Content last updated 2026-01-23

モジュラーモノリス ADR 002: 境界付けられたコンテキストの定義

コンテキスト

アプリケーションドメインを中心に据えて、どのようにモジュール化するかを定義する必要がありました。

決定事項

アプリケーションドメインは、GitLab アプリケーションのトップレベルモジュールを定義する境界付けられたコンテキスト(Bounded Context)に分割されます。「境界付けられたコンテキスト」という用語は、ドメイン駆動設計(DDD)において広く使われています。

境界付けられたコンテキストを定義するとは、コードを組織構造ではなくプロダクト構造に合わせて整理することを意味します。

提案: GitLab モノリスをコンポーネントに分割する の調査によると、プロダクトカテゴリ をガイドラインとして採用することは、組織構造をフォルダ構造に変換すること(例: app/modules/verify/pipeline-execution/...)よりもはるかに優れているとされています。

ただし、このガイドラインだけでは不十分であり、より具体的な戦略が必要です:

  • 境界付けられたコンテキスト(トップレベルモジュール)は、実装の詳細をカプセル化し、より小さいインターフェイスを提供できるよう、十分に深い ものであるべきです。
  • Browser Performance Testing のように、単独で境界付けられたコンテキストを表すには小さすぎるプロダクトカテゴリが存在します。 関連するプロダクトカテゴリをまとめるための戦略が必要です。
  • プロダクトカテゴリが必ずしも明確な境界に変換されるわけではありません。 Category:Pipeline CompositionCategory:Continuous Integration は、Pipeline Authoring チームと Pipeline Execution チームが多くのコードを共有する例です。
  • コードの一部には、明確なプロダクトカテゴリが関連付けられていない場合があります。
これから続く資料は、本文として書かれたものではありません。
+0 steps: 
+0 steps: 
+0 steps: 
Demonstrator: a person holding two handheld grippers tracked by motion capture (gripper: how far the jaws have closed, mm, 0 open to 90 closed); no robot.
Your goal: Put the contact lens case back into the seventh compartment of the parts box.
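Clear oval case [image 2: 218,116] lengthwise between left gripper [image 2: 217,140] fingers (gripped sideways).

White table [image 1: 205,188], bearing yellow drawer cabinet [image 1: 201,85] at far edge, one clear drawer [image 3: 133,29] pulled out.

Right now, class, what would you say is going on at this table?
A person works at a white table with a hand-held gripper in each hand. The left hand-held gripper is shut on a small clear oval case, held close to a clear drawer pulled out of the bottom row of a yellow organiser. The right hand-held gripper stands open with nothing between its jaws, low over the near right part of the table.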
上記を踏まえつつ、プロダクトカテゴリはアプリケーションに存在する境界付けられたコンテキストのおおまかな全体像を提供します。 そのため、プロダクトカテゴリを使用して境界付けられたコンテキストの初期セットをスケッチし、 関連する、または強く結合しているカテゴリを同じ境界付けられたコンテキストにまとめ、不足している場合は新しい境界付けられたコンテキストを作成します。

結果

2024年5月に境界付けられたコンテキストのワーキンググループが完了し、このページで説明しているモジュール化の第一フェーズが完成しました。

コード上の境界付けられたコンテキストのリスト を定義し、完全に名前空間化されたモノリスに向けて RuboCop による強制を開始しました。チームメンバーは境界付けられたコンテキストを明示的に作成・削除することでこのリストを編集でき、決定は Staff+ エンジニアによってレビューされます。

代替案

コードを組織構造に合わせるかどうかを評価しましたが、実現可能でないと判断しました:

  • プロダクトカテゴリはオーナーシップが変わることがあり、行き来を含む頻繁な変更も見られました。 プロダクトカテゴリのオーナーシップが変わるたびにコードを移動することは、メンテナンスの負担が大きすぎます。
  • チームや組織の変更は、特定モジュールのオーナーシップを再ラベリングするだけで済むべきです。
  • 結合と複雑さはビジネスロジックとプロダクト構造に直接相関しています。 組織構造に合わせたコード整理は、不必要な複雑さとはるかに多くの結合を生む可能性があります。